V for Vendetta is science fiction however it accurately predicted a few things. Of course Russia never started a nuclear war, and the UK is still a democracy, but there are some alarming political ramifications the text warned us about. In the world of V for Vendetta the fascists use camera surveillance and closed circuit television (CCTV) to control and observe the population. By some metrics today London now is considered to have the most CCTV cameras in the world. The average Londoner is recorded hundreds of times a day. Much like the future warned about in the comic this is all done under the guise of protecting the people, even though people now how to give up their privacy.

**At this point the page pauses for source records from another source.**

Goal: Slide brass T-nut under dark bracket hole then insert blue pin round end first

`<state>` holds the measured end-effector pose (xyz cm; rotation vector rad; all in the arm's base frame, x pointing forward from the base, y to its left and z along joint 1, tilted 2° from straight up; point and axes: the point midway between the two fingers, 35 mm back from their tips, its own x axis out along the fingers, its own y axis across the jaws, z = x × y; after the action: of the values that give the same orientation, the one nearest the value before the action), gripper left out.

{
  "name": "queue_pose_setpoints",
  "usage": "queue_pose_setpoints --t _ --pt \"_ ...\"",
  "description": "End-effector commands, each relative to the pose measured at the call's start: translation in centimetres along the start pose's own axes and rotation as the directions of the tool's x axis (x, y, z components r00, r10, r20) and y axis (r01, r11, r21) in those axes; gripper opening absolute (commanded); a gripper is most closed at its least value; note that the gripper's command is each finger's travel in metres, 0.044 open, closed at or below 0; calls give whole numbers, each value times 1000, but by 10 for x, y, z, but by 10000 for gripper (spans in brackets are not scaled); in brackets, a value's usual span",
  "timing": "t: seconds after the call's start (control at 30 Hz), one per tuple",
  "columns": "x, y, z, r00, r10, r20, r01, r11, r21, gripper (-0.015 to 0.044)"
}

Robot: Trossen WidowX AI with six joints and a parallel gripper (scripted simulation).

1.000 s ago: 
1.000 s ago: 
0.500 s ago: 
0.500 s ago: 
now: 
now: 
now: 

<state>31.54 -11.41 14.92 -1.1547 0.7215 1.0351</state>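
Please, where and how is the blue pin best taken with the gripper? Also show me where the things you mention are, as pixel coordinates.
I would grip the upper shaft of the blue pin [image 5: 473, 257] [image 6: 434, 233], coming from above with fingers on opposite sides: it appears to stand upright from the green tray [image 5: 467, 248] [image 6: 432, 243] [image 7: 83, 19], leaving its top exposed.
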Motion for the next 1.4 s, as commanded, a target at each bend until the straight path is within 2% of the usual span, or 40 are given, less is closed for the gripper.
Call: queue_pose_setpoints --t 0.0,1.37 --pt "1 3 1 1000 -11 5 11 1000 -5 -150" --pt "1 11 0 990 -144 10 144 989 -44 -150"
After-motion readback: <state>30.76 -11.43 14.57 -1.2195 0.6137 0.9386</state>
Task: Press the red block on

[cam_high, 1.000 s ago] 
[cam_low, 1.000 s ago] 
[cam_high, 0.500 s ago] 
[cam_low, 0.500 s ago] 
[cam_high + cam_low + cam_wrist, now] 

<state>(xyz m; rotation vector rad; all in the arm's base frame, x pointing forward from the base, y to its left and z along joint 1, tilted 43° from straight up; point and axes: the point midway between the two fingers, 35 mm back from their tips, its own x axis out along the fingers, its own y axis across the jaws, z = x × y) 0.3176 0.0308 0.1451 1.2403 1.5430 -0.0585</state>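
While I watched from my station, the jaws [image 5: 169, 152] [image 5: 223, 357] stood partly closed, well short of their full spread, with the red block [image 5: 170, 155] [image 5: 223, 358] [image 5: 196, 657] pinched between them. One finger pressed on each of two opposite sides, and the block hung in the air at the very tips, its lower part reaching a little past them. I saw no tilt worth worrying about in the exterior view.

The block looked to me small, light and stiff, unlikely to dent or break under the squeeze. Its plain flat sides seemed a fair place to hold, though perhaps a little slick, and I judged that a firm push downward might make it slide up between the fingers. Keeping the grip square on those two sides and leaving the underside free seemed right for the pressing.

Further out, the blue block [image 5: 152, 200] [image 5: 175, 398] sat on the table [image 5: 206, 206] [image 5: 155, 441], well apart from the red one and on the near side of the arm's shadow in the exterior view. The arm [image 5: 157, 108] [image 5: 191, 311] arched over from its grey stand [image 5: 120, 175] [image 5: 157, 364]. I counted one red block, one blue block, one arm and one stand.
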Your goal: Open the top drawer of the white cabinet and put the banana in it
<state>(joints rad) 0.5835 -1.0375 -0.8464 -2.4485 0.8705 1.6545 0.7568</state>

The next connection is the fascist ideology of the “national race and culture.” This is much of the same ideology of the UK Independence Party (UKIP) a current day far right nationalist party, not unlike the fascists shown in the comic. In the book the government acts exactly like Nazis, rounding up anyone who is a different race, culture, sexual orientation, and political affiliation from what the government accepts. While UKIP’s parliamentary success has been, thankfully, minimal they did lead the brigade towards Brexit. They know they can not actively run and promote genocide, instead the looked for a way to promote their xenophobic agenda and “other” anyone who isn’t “British” (white). Through the separation of the EU the UK has the power to close their borders and avoid listening to a collective multi-national government. They don’t need to run camps when they can simply remove people from the country and not allow certain immigrants in. The UK in V for Vendetta shows isolationism and fascism going hand in hand.  

Image result for brexit poster

Notice how this pro-Brexit poster features a diverse group of people as invading the UK. Of course this is showing that refugees are somehow the reason for any problems the UK is facing. It is clear that racist and xenophobic attitudes are still a problem in the UK today, and not far removed from what V for Vendetta was warning about.